The smallest general denominator of these fractions is the number 8, since 8 is divided into 4 and itself. An additional multiplier to the 1st fraction will not (or it can be said that it is equal to one), to the 2nd fraction Additional factor is 2 (8 : 4 \u003d 2). We multiply the numerator and denominator of the 2nd fraction on 2. We led these fractions to the smallest general denominator ( 8 ).

These fractions are not disracitable.

Sperate the 1st fraction on 4, and the 2nd fraction will reduce on 2. ( see examples of reducing ordinary fractions: Sitemap → 5.4.2. Examples of reducing ordinary fractions). Find Nok (16 ; 20)=2 4 · 5=16· 5 \u003d 80. An additional factor for the 1st fraction is 5 (80 : 16 \u003d 5). An additional factor for the 2nd fraction is 4 (80 : 20 \u003d 4).

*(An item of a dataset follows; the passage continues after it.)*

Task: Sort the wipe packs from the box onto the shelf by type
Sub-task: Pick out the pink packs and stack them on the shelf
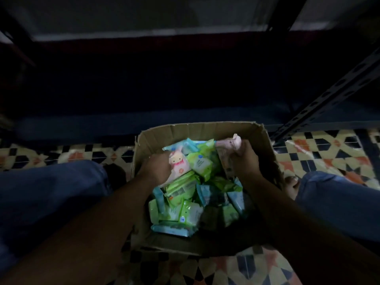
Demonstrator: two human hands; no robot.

Multiply the numerator and denominator of the 1st fraction on 5, and the numerator and denominator of the 2nd fraction on 4. We led these fractions to the smallest general denominator ( 80 ).

We find the smallest common denominator nose (5 ; 6 and 15) \u003d NOC (5 ; 6 and 15) \u003d 30. An additional factor to the 1st fraction is 6 (30 : 5 \u003d 6), an additional factor of the 2nd fraction is 5 (30 : 6 \u003d 5), an additional factor to the 3rd fraction is 2 (30 : 15 \u003d 2). We multiply the numerator and denominator of the 1st fraction on 6, the numerator and denominator of the 2nd fraction on 5, the numerator and denominator of the 3rd fraction on 2. We led these fractions to the smallest general denominator ( 30 ).